The series’ protagonist, Roland, belongs to an ancient order of “gunslingers”—think the Knights of the Round Table meets Clint Eastwood’s character from old Sergio Leone Westerns. He lives in Mid-World, which is inspired in equal parts by the American Old West and Middle Earth from J. R. R. Tolkien’s Lord of the Rings series. Roland’s quest is to reach the titular tower in hopes of repairing his world, which seems to be suffering from some kind of rift in space and time. Time flows irregularly, entire nations vanish overnight, and the sun and other celestial objects do not behave according to established physical rules. His nemesis is a demonic sorcerer known as The Man in Black and later revealed to be Randall Flagg, the antagonist of another King novel, The Stand. Flagg works on behalf of the Crimson King, the ultimate personification of evil and a stand-in for Satan himself.

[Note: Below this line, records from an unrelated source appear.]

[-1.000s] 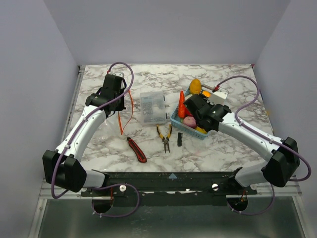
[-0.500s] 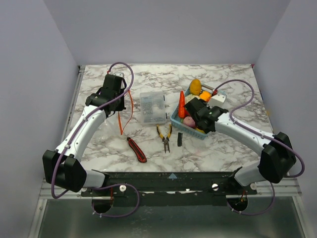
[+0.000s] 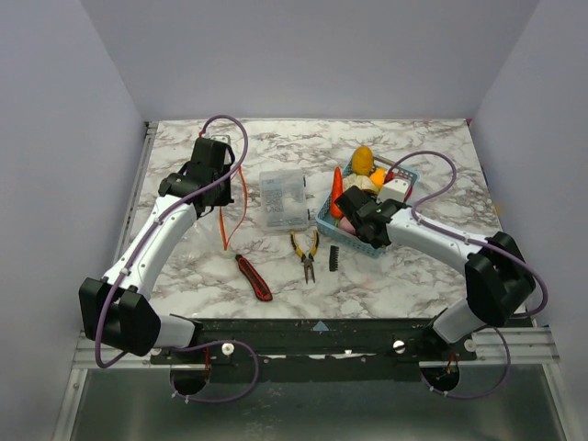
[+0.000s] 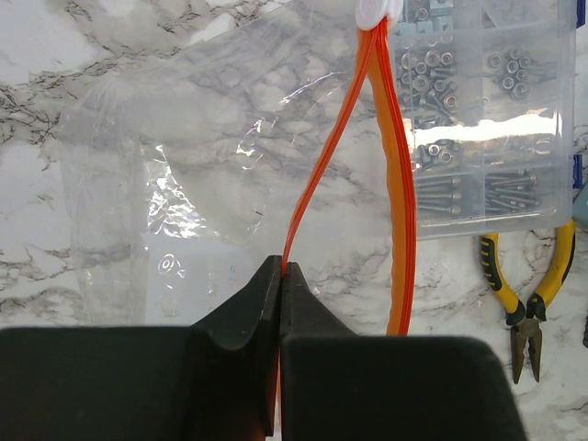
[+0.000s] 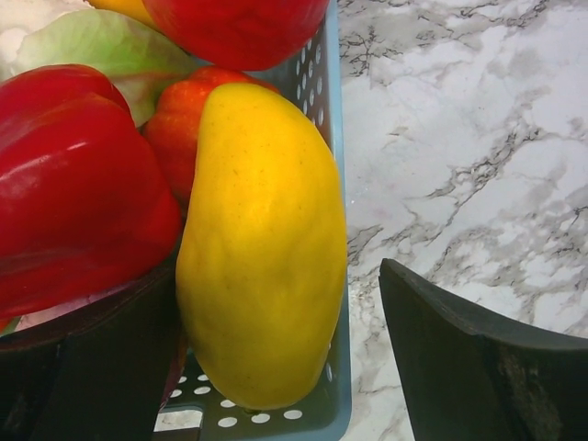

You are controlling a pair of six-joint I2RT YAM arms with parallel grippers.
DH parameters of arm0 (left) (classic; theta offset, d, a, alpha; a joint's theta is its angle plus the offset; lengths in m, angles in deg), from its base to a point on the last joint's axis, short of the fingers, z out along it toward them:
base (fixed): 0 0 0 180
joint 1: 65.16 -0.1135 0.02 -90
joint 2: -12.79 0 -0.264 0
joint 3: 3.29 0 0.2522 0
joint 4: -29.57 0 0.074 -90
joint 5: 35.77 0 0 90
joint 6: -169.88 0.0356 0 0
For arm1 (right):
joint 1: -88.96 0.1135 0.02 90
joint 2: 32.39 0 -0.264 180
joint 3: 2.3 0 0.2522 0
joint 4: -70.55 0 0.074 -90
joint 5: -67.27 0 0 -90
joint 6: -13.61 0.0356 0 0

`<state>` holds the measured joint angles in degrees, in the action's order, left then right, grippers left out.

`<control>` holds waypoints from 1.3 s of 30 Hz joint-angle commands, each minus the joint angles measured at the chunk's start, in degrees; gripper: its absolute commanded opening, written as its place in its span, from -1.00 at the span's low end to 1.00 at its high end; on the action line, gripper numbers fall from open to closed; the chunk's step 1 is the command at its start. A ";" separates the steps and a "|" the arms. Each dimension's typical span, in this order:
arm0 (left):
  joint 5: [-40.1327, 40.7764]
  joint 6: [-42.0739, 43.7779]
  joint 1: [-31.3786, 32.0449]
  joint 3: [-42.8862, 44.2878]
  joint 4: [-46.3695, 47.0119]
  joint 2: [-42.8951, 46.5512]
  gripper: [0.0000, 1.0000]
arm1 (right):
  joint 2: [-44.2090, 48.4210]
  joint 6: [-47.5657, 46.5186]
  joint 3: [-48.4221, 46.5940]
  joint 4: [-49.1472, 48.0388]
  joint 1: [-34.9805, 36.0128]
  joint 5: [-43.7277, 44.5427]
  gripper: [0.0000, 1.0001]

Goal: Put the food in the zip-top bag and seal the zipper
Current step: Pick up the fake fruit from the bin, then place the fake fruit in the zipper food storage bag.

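Observation:
The zip-top bag lies floppy and clear on the marble, its mouth gaping. My left gripper is shut on one side of the red-orange zipper and holds it up; the other side hangs apart. From above, the left gripper is at the back left with the zipper trailing below it. The food sits in a light blue basket: a yellow fruit, red pepper and carrot. My right gripper is open astride the yellow fruit, with one finger outside the basket wall.
A rigid clear compartment box of screws stands between the bag and the basket. Yellow-handled pliers, a red-and-black utility knife and a small black piece lie nearer the front. A white object sits behind the basket.
The right gripper has moved left and lower over the basket, now straddling the yellow fruit. The left arm and the bag have not moved.

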<state>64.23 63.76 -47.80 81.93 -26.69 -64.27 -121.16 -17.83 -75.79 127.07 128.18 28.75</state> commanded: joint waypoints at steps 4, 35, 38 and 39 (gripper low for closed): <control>-1.22 -0.05 -0.03 1.21 0.07 -0.20 -1.00 | 0.53 0.59 1.06 -2.12 -0.46 2.49 0.41; -3.45 -0.10 -0.05 0.77 0.49 0.51 -1.00 | 14.03 -5.57 7.51 -49.72 -0.34 -64.33 -0.79; -3.82 -0.16 -0.05 0.66 0.49 0.51 -1.00 | 8.37 1.93 8.16 -61.47 0.95 -73.76 -0.80; -4.01 -0.14 -0.05 0.69 0.49 0.51 -1.00 | 6.38 3.84 7.73 -65.07 1.63 -75.33 -0.80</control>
<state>62.02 63.76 -47.80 81.93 -26.72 -64.27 -108.79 -23.84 -68.99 82.88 128.12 -27.42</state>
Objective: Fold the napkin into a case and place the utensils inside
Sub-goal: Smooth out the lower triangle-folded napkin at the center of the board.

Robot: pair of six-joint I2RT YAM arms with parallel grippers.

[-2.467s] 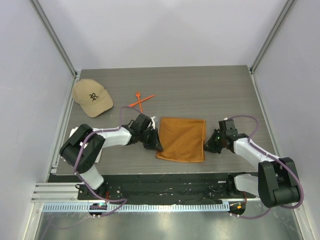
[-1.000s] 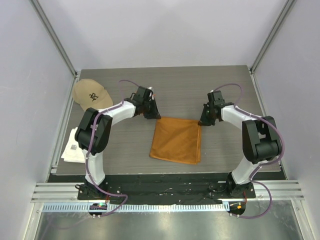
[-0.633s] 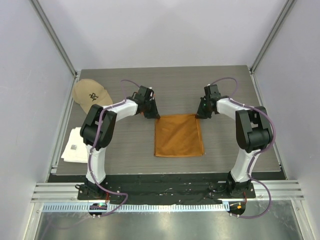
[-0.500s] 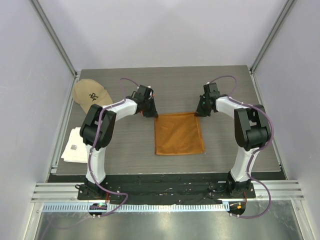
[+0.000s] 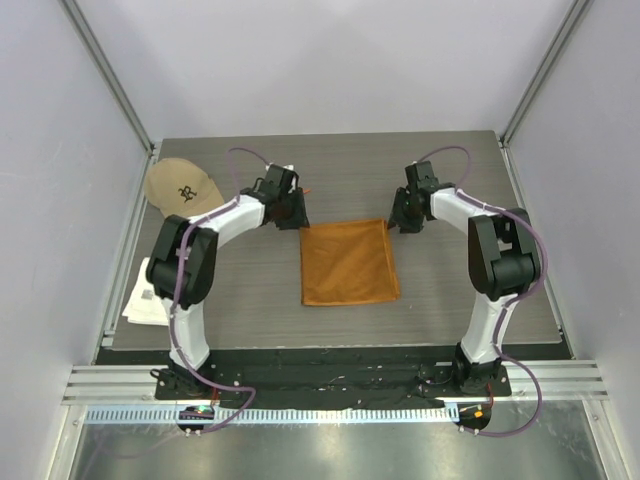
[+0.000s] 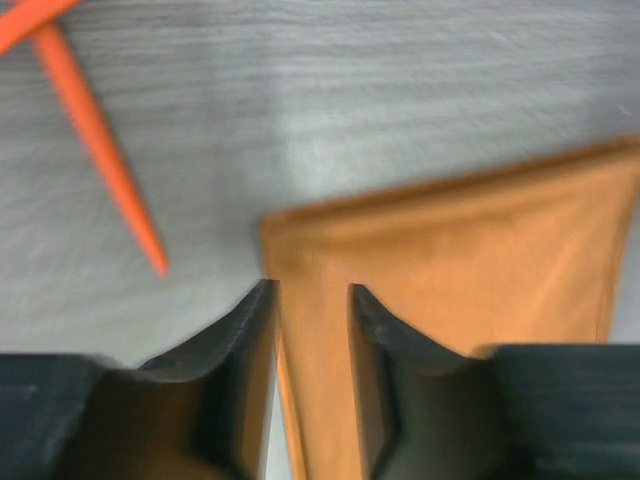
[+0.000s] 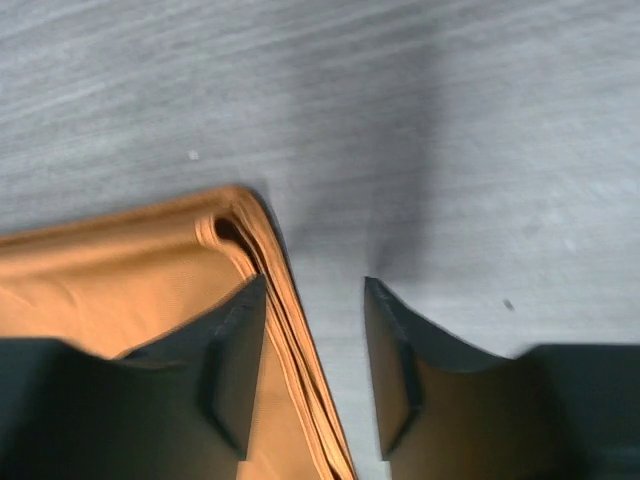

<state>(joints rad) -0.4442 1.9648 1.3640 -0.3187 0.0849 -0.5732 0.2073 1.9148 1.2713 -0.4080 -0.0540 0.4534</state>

The Dark Tower installment begins in New York City at an evil vampire bar called the Dixie Pig, where demons roast human flesh while surrounded by doors to other dimensions. There, two of Roland’s allies, Jake Chambers and Father Callahan, fight off many evil-doers and make their way to a door to another world called Fedic, where their friend Susannah is trapped. In the fight, Callahan dies but saves Jake in the process.

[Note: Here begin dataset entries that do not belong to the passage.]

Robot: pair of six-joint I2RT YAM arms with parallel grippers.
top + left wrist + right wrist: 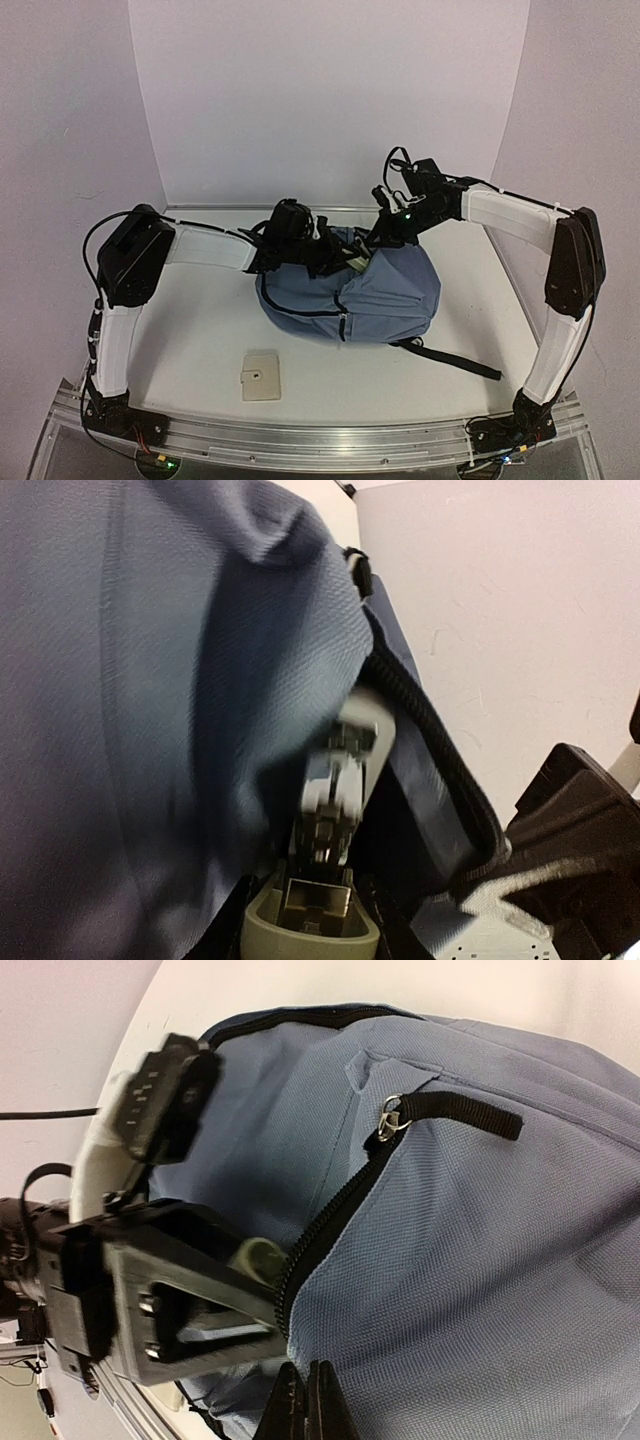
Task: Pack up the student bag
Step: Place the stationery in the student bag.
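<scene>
student bag (390, 290) mid-table, mouth facing 11 o'clock. right gripper (385, 232) clenched, looks pinched on the flap. Only a stapler (335, 780) shows in the mouth, at the left gripper (332, 258) - can't tell if it's gripped. Risk: flap slips, mouth collapses, stapler snags the zipper (330, 1220). beige pad (261, 375) lies outside at 7 o'clock.

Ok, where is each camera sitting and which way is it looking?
Top camera: above and behind, looking down on the white table, soft slate-blue fabric backpack, left arm and right arm.
Left wrist camera: on that arm, tight against the backpack's black zipper edge; a black robot part shows.
Right wrist camera: on that arm, facing the backpack's metal zipper ring; its shut right tool shows below.
All share the backpack.
</scene>
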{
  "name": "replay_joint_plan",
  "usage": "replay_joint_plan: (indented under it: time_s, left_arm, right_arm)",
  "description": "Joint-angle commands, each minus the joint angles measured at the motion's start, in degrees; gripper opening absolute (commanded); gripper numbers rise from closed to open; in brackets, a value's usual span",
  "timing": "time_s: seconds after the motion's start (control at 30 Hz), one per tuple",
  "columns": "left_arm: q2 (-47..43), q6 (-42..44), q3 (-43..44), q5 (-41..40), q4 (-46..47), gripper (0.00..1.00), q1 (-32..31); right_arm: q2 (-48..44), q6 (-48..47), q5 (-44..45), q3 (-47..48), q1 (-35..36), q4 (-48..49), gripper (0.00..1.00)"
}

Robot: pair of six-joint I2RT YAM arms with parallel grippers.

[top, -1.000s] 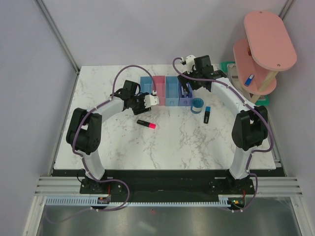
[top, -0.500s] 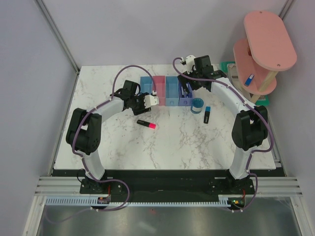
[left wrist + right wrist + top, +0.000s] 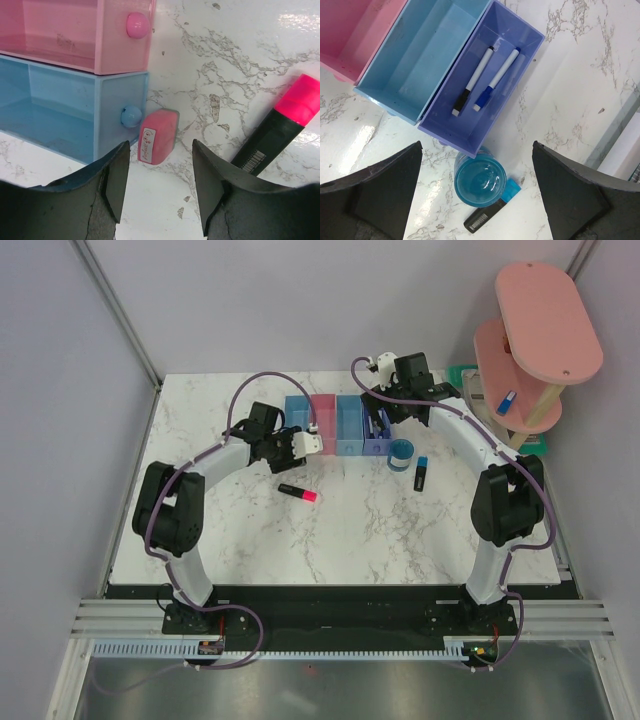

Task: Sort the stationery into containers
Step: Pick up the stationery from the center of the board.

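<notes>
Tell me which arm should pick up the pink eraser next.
Left. The open left gripper frames the pink eraser beside the blue tray; the right gripper hangs open over the violet tray and blue pot.

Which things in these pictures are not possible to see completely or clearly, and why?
Left wrist view: the print on the pink eraser is too small to read.
Left wrist view: the black end of the pink highlighter is hidden behind a finger of the left gripper.
Right wrist view: the blue pot covers part of the blue highlighter.
Top view: the blue item on the pink shelf is too small to identify.
</notes>
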Motion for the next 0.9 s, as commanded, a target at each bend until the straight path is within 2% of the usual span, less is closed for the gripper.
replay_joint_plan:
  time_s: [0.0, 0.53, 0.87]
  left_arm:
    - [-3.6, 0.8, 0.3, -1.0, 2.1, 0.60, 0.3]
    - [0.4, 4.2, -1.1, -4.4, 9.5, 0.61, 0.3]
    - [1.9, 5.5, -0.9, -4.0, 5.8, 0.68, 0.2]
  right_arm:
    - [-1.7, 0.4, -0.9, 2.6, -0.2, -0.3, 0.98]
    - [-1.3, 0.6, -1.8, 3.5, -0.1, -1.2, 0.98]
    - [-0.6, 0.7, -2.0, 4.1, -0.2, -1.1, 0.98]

Meanwhile, in Fedic, Susannah is separated from the evil spirit of Mia, which has been possessing her. She separates so she can give birth to Mordred Deschain, an Antichrist-like being fathered by both Roland and the Crimson King. Once born, Mordred transforms into a spider monster and devours Mia. Susannah tries and fails to kill Mordred, but she does succeed in meeting up with Jake, who travels through the door to Fedic. Meanwhile, Mordred escapes to hunt down Roland, whom he hates with intensity. Mordred soon becomes the chief antagonist after killing Randall Flagg, who had hoped to use Mordred to reach the Dark Tower himself.

Meanwhile, Roland’s “ka-tet” of allies save the life of “Stephen King,” the man who will write about their exploits, but Jake dies in the process. Roland is distraught, as he considered Jake his true son. The remaining allies travel to Fedic and other otherworldly lands until they find themselves traversing miles and miles of wintry tundra for weeks on the way to the tower. Not long before Roland and the rest reach the tower, however, they are found by Mordred. With the help of his friend Oy, Roland is just barely able to kill his monstrous son, but not without losing Oy, who is impaled on a tree.

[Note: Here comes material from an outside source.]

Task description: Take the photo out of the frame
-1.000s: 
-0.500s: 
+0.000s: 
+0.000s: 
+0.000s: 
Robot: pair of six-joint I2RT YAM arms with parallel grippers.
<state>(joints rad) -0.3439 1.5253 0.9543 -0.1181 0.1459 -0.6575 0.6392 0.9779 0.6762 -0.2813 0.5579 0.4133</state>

When Roland reaches the tower, accompanied by Susannah a man they met on the way named Patrick Danville, the tower is occupied by the Crimson King. They are able to defeat the Crimson King (except for his eyes) by drawing a picture of the King, then erasing it. Roland enters the tower while Susannah returns to an alternate reality version of 1980s New York, where Jake is still alive but doesn’t remember the events relating to Roland and the tower.



Finally, the author introduces a Coda, advising readers not to keep reading if they want a happy ending. In the Coda, Roland climbs the stairs of the tower only to realize the tower is not made of stone or brick. It is made of the flesh of a godlike being named Gan. At the top of the tower, Roland reaches a door with his name on it.

At this point, he realizes he has reached and climbed the tower many times before. Each time he goes through the door with his name on it, he is transported back to the beginning of the story, told in the first book of the series, The Gunslinger. Roland accepts his fate, enters the door, and hopes that this time he may actually achieve rest, escaping from the violent, heartbreaking cycle. But the author suggests this isn’t likely by ending the book with the same line that starts the series:

“The man in black fled across the desert, and the gunslinger followed.”



The Dark Tower is a fitting conclusion to King’s epic series. The book won the British Fantasy Award in 2005, and Publishers Weekly writes, “With the conclusion of this tale, ostensibly the last published work of his career, King has certainly reached the top of his game.”